Begitulah kabar singkat yang disampaikan oleh Maulana Ishaq kepada Sunan Ampel saat itu. Maulana Ishaq juga menyampaikan bahwa bayi yang lahir dari Dewi Sekar Dadu itu sudah memiliki nama lahir yaitu *Raden Paku*. Saat di depan Ageng Pinatih itu pun Sunan Ampel langsung berkata dengan penuh keyakian bahwa Sunan Giri kecil yang telah diasuh dan diambil anak oleh Ageng Pinatih itu adalah anak kandung dari pasangan Maulana Ishaq dan Dewi Sekar Dadu yang sesungguhnya adalah keponakannya sendiri. Mukanya yang mirip dengan wajah Maulana Ishaq menambah keyakinan bagi Sunan Ampel bahwa ia memang Raden Paku. Sejak itu Sunan Ampel memberinya nama baru yaitu Muchammad 'Ainul Yaqin. Muchammad artinya Pria Terpuji. Dan 'Ainul Yaqin artinya pandangan yang yakin. Sepertinya nama itu terinspirasi dari Aura yang dirasakan oleh Sunan Ampel melalui pandangan mata Sunan Giri. Selain itu 'Ainul Yaqin juga bisa diartikan sebagai pandangan yakin terhadap adanya Tuhan (: Ma'rifatulloh). 
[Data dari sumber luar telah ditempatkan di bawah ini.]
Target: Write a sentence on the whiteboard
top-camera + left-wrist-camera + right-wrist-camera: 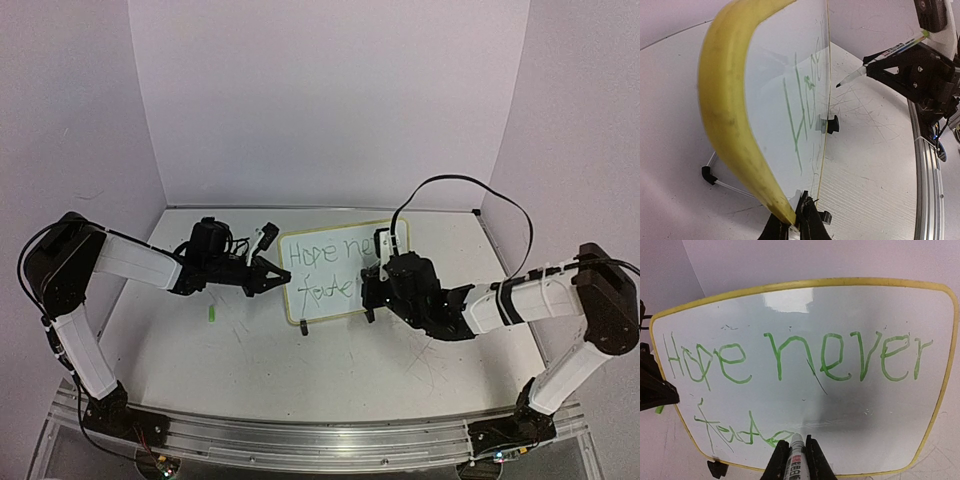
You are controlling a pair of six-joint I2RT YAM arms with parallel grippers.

Selanjutnya hari demi hari Sunan Giri semakin bersemangat dalam mendalami ilmu - ilmu agama Islam melalui pengajaran diniyyah yang disampaikan oleh Sunan Ampel di pesantren Ampel. Sunan Ampel juga semakin bersimpati kepada Sunan Giri yang memiliki kecerdasan diatas rata - rata para santri. Alhasil, Muchammad 'Ainul Yaqin itu berhasil menjadi Santri Terbaik yang dikagumi oleh Sunan Ampel. Ia mampu mengukir prestasi belajarnya dengan baik. Hingga kelak ia pun akan menjadi guru dan pemimpin (sunan) bagi masyarakatnya.